The OS monitoring feature provides all the basic monitoring data that comes with the base management feature. See Base Management (Basic OS Monitoring) for details about the base management feature. In addition, the OS monitoring feature provides support for threshold monitoring. The OS monitoring feature allows you to set specific thresholds for individual monitored servers, or for groups of monitored servers, at the command line by using the set command. See Setting Threshold Values for details. For information about thresholds, see Monitoring Threshold Values.

Platform OS interface data is obtained through ssh and SNMP. All attribute data is retrieved from the server's operating system by using ssh and SNMP.

A complete list of OS health attributes is provided in Table 6–2. Associated supported thresholds are also provided.

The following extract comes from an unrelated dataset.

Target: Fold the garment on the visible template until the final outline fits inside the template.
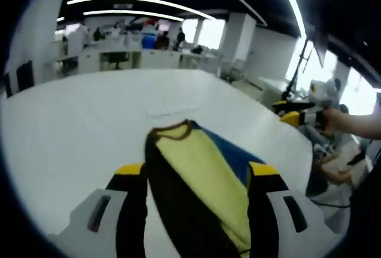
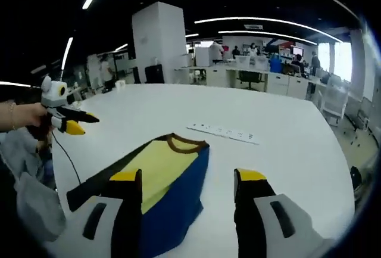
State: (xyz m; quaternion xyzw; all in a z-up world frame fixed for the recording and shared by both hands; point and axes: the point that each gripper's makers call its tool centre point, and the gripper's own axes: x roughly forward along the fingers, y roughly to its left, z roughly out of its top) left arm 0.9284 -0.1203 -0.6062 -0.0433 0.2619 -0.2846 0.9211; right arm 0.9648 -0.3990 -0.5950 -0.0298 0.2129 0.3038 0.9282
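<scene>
The garment (image 2: 164,177), a soft yellow, blue and black top with a brown ribbed collar and no readable print, lies flat on the surface (image 2: 268,168), between the wide-open jaws of the right gripper (image 2: 189,177), which holds nothing. In the left gripper view it (image 1: 199,189) lies between the parted, empty jaws of the left gripper (image 1: 196,171). The surface is smooth, white and rounded, with a white power strip (image 2: 225,131) beyond the collar, in an open office with strip lights.
</scene>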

Table 6–2 All OS Health Attributes

Attribute Name 

Description 

Supported Threshold 

Supported Threshold 

cpustats.loadavg1min

System load expressed as average number of queued processes over 1 minute 

warninghigh

criticalhigh

cpustats.loadavg5min

System load expressed as average number of queued processes over 5 minutes 

warninghigh

criticalhigh

cpustats.loadavg15min

System load expressed as average number of queued processes over 15 minutes 

warninghigh

criticalhigh

cpustats.pctusage

Percentage of overall CPU usage 

warninghigh

criticalhigh

cpustats.pctidle

Percentage of CPU idle 

warninglow

criticallow

memusage.pctmemused

Percentage of memory in use 

warninghigh

criticalhigh

memusage.pctmemfree

Percentage of memory free 

warninglow

criticallow

memusage.mbmemused

Memory in use in MB 

warninghigh

criticalhigh

memusage.mbmemfree

Memory free in MB 

warninglow

criticallow

memusage.kbswapused

Swap space in use in Kb 

warninghigh

criticalhigh

memusage.mbswapfree

Free swap space in MB 

warninglow

criticallow

memusage.pctswapfree

Percentage of free swap space 

warninglow

criticallow

fsusage.pctused

Percentage of file system space in use 

warninghigh

criticalhigh

fsusage.kbspacefree

File system free space in Kb 

warninghigh

criticalhigh

You can filter OS health monitoring information for all servers by using the show server command:


N1-ok> show server oshealth oshealth

See show server in Sun N1 System Manager 1.3 Command Line Reference Manual for details of possible values of the oshealth filters. For more information and a graphic explaining filtering servers by health state, see To View Failed Managed Servers.

The health of an OS resource can be shown as unknown if the server is reachable but the agent for the monitoring feature cannot be contacted on SNMP port 161. The health of an OS resource can be shown as unreachable if the server is unreachable due to, for example, being in standby mode. See also Understanding the Differences Between Unreachable and Unknown States for Managed Servers.

If you are not interested in the values of some attributes, you can disable the threshold severity for monitoring of those attributes. This action prevents annoyance alarms. Example 6–9 shows you how to accomplish this disabling action.